The gilded invitations to The Devil's Pit screening and the champagne breakfast to follow portray the life and times of Witarina Harris.

They are entitled The Camera's Still Rolling, with the sub-text Take 100.

About half the guest of honour's lifetime has been spent in Rotorua.

After completing all her schooling at the Ohinemutu Convent (where St Michael's Church now stands) the young Witarina's first job was as a stenographer with Rotorua legal firm Hampson and Davies.

There her shorthand and typing skills impressed frequent visitor Sir Apirana Ngata, who recruited her for his Parliamentary office.

The move to Wellington was a welcome one.

A couple of years earlier she'd fallen in love with Reg Harris, a handsome blond Pakeha.

They met while he was visiting from Wellington in his "spiffing" Model T Ford.

One memory Witarina retains is how her strict parents wouldn't let her out alone with Reg. Any trips in the Model T were taken with a car load of other girls from the "pa".

"Oh, we had such a lovely time.

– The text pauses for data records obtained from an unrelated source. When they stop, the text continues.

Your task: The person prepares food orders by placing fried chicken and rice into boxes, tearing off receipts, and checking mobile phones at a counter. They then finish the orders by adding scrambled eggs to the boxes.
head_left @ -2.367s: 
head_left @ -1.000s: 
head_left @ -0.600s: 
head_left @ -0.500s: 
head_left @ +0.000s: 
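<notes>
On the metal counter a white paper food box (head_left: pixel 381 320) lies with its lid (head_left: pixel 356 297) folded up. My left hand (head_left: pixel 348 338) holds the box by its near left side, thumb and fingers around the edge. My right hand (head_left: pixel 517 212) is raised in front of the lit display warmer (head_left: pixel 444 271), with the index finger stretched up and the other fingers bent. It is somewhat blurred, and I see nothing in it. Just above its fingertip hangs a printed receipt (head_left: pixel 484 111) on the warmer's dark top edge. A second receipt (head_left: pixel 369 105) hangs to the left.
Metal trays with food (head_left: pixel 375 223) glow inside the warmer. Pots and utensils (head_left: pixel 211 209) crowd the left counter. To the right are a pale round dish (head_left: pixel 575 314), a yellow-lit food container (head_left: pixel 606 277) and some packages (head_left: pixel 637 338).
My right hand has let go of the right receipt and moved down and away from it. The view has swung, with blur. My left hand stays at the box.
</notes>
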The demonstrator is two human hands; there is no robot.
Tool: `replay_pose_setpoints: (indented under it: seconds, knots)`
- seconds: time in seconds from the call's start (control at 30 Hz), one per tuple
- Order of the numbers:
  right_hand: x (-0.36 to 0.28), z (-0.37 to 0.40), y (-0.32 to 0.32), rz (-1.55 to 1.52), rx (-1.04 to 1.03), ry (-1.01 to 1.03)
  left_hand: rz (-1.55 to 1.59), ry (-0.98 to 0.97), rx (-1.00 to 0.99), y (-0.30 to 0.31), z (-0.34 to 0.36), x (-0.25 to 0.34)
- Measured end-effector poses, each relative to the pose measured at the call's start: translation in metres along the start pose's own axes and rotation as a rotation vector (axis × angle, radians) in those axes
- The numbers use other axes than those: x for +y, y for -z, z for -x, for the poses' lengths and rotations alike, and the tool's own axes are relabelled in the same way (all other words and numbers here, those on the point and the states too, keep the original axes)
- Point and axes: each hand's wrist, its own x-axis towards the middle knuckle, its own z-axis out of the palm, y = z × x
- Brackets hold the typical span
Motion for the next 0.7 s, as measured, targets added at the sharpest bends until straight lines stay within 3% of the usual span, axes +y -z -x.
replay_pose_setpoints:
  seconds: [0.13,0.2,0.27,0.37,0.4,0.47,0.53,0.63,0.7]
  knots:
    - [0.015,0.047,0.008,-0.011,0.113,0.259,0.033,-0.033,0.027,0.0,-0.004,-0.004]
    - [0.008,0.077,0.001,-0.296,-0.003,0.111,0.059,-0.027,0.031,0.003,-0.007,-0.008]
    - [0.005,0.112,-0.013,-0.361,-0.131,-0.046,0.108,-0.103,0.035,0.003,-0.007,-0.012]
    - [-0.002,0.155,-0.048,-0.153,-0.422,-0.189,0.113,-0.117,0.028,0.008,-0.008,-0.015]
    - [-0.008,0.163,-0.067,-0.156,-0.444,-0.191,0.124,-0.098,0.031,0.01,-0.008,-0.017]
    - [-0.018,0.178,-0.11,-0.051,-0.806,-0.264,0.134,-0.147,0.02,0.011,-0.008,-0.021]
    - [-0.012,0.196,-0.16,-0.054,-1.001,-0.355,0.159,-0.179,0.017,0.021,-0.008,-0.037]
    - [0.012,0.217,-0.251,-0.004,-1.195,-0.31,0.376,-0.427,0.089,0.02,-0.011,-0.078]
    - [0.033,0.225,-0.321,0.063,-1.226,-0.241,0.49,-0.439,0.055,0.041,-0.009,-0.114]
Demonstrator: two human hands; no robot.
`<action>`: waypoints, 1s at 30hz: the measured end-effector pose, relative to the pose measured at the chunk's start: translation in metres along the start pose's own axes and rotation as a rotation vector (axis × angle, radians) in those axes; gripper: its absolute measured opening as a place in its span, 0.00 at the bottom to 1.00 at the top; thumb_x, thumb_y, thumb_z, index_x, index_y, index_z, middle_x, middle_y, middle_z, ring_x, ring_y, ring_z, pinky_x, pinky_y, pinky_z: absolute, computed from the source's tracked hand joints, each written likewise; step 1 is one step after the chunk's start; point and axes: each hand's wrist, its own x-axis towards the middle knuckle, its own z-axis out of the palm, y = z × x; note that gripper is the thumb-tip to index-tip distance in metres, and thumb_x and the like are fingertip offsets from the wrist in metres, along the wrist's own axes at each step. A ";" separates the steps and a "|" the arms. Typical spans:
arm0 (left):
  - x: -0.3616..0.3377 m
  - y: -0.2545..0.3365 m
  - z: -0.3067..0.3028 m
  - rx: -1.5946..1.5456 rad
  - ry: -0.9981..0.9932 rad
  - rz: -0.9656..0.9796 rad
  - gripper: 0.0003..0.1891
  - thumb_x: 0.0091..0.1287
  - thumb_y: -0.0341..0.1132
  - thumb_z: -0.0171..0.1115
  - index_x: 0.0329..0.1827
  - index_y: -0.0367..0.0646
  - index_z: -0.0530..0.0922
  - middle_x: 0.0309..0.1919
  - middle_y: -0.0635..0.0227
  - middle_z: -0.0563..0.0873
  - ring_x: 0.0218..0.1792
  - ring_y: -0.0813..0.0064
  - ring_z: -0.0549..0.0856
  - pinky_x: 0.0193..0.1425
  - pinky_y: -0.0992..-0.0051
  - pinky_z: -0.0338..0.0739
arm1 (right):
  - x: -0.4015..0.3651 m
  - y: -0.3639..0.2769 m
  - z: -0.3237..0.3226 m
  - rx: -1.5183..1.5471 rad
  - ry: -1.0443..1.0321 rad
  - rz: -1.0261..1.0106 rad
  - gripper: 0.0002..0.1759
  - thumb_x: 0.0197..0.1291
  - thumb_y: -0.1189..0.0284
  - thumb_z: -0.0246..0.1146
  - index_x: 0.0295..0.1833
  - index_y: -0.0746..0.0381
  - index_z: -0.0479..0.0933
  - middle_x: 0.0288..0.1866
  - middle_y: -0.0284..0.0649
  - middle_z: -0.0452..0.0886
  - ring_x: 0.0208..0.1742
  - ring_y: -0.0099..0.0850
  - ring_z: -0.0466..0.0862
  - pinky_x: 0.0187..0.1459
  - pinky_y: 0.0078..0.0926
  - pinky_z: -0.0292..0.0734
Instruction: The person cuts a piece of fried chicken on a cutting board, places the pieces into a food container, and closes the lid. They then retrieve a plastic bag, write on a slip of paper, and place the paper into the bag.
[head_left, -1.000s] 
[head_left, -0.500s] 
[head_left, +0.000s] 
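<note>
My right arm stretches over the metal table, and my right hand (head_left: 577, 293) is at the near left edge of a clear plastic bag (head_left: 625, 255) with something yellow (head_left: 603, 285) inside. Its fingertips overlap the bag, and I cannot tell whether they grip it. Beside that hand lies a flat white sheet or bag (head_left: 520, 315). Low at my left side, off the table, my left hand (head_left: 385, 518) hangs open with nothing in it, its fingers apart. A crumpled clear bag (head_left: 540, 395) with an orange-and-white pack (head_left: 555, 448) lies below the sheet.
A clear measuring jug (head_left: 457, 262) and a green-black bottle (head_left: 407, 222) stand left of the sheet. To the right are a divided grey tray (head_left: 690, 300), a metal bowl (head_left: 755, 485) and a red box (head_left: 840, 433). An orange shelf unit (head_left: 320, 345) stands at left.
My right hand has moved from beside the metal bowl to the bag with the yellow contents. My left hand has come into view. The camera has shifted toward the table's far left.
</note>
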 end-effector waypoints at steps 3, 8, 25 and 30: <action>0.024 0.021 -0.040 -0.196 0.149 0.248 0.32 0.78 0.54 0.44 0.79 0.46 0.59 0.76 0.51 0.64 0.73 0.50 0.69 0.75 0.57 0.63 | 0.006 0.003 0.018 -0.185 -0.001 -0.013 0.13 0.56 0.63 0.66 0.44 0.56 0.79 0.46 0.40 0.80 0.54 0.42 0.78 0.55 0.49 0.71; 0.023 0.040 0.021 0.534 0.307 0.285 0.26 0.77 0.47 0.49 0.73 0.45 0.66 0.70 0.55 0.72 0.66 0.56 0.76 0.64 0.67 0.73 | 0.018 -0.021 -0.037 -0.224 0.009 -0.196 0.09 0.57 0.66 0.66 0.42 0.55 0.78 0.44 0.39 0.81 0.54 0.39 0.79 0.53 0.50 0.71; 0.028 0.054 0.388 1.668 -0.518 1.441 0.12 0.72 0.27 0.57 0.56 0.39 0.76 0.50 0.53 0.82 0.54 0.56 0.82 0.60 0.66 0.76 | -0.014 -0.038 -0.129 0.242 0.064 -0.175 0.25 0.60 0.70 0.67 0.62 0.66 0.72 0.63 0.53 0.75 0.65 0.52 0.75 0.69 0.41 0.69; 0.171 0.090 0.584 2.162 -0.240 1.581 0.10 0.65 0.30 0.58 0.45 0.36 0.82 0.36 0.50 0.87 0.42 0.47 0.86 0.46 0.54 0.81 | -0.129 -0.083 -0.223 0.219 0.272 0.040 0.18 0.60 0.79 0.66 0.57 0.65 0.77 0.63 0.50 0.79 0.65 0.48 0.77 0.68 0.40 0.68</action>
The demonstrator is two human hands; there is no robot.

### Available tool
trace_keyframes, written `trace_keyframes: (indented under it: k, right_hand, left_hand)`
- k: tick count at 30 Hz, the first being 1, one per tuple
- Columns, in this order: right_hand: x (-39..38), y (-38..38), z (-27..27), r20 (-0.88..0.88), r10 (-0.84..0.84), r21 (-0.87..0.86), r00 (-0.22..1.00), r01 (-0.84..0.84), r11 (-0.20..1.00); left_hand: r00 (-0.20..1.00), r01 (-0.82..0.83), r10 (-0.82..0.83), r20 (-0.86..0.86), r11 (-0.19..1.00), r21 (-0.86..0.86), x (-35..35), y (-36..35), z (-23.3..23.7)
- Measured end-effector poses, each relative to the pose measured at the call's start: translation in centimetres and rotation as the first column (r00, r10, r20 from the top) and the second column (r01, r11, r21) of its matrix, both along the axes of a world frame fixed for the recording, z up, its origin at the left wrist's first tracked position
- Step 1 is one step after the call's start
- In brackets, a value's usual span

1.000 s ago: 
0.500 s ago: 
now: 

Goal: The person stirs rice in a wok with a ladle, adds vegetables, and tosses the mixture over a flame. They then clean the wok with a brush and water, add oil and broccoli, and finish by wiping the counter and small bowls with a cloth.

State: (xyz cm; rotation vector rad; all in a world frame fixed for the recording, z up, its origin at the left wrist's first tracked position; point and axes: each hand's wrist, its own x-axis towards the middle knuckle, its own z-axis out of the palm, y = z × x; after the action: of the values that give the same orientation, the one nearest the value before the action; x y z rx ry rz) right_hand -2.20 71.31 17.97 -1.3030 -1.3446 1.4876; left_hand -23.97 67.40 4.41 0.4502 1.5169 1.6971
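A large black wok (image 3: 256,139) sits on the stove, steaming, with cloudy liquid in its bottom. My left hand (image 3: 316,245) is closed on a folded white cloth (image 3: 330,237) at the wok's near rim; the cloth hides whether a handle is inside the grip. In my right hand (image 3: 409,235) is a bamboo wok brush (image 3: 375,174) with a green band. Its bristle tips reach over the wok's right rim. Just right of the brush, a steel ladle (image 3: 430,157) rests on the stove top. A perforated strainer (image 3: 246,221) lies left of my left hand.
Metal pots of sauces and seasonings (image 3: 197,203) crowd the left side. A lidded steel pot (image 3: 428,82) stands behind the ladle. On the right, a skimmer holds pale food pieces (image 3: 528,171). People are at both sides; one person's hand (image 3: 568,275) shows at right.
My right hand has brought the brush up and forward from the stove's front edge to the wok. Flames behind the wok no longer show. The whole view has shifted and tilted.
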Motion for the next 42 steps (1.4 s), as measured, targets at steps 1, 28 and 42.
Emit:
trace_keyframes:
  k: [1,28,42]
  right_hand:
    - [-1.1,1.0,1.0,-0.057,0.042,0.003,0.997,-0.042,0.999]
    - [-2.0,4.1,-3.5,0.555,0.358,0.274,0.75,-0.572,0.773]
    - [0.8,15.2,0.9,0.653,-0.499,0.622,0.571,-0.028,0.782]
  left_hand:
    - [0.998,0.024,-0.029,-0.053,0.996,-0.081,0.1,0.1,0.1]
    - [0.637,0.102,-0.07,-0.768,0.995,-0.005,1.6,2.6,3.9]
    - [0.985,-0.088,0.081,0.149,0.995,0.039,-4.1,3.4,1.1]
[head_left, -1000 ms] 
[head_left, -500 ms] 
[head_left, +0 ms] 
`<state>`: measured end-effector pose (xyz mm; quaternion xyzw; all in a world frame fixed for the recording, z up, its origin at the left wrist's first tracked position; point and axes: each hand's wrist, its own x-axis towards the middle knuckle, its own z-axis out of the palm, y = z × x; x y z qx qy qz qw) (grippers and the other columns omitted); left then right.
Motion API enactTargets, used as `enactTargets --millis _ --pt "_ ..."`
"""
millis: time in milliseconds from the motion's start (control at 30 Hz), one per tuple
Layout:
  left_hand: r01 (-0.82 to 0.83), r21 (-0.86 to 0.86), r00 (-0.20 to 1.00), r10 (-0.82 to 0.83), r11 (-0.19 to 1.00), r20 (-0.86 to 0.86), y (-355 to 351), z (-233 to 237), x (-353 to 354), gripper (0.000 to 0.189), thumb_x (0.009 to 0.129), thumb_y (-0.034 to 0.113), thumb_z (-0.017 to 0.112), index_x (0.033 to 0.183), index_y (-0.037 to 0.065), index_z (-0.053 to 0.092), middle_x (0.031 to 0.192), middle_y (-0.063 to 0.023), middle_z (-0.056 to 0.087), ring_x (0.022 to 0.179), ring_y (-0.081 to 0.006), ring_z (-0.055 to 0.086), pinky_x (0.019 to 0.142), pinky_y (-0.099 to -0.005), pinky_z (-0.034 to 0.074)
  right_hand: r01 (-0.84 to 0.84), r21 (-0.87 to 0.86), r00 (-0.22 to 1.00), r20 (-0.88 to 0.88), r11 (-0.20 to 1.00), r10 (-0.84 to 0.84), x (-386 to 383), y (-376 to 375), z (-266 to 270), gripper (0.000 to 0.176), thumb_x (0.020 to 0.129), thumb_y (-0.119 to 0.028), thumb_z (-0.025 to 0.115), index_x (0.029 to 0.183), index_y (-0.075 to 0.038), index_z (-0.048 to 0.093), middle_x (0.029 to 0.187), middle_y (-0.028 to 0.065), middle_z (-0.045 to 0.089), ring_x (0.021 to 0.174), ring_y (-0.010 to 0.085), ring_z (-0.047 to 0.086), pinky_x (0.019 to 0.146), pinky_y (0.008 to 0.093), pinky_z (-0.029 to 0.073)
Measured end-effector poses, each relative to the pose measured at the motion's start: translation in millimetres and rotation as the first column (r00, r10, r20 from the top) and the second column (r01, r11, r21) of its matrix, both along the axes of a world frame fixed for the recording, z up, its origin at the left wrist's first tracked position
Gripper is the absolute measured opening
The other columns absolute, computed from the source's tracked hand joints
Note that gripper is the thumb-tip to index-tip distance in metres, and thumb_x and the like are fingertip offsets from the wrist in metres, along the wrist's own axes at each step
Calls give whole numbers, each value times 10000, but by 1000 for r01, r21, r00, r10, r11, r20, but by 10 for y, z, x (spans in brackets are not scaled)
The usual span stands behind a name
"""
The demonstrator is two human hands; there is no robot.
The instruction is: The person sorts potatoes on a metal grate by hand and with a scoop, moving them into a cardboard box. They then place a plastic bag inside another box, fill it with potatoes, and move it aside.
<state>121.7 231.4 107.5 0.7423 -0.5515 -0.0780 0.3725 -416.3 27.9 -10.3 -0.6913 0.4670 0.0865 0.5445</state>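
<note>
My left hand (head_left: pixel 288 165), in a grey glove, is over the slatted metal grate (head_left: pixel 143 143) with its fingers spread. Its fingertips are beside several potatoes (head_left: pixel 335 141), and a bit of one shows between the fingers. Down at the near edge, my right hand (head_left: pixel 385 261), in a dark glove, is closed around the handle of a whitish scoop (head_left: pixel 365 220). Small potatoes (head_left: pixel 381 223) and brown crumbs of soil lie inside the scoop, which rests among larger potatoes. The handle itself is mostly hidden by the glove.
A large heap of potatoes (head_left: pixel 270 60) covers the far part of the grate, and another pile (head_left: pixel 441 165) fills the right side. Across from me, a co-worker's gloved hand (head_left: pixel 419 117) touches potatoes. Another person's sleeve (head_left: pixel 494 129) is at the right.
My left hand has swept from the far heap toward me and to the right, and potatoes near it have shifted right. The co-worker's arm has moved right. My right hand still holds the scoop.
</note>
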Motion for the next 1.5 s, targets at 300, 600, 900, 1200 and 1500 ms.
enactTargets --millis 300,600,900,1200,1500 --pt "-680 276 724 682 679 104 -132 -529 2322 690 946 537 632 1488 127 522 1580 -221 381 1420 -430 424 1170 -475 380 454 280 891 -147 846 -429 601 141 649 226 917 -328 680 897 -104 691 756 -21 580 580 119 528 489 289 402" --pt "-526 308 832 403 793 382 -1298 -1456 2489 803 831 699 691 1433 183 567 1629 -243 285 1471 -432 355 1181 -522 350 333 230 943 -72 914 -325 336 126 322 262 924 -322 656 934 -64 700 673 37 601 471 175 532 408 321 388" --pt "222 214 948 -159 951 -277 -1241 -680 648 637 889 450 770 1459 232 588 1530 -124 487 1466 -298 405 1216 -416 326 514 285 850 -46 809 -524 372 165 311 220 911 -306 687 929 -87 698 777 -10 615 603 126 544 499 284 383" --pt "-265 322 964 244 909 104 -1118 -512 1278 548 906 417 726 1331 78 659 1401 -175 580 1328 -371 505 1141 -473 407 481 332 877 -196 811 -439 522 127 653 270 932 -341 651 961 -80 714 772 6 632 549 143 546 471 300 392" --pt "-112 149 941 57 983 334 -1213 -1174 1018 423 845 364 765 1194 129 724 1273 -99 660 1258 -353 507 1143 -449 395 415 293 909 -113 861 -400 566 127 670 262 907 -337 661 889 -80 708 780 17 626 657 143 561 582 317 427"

When I went to Wellington he got to be my boyfriend."

The couple married in 1932. Four sons followed and they adopted a niece, raising her as their daughter.

After Reg died in the 1970s she returned "home".

She agrees with youngest son Stuart that she has been very happy "back where she belongs".

"I found my cultural roots again. I have loved being able to go to hui and tangi. They were a rarity in Wellington.

"I have always felt the most important thing is love within your wider whanau."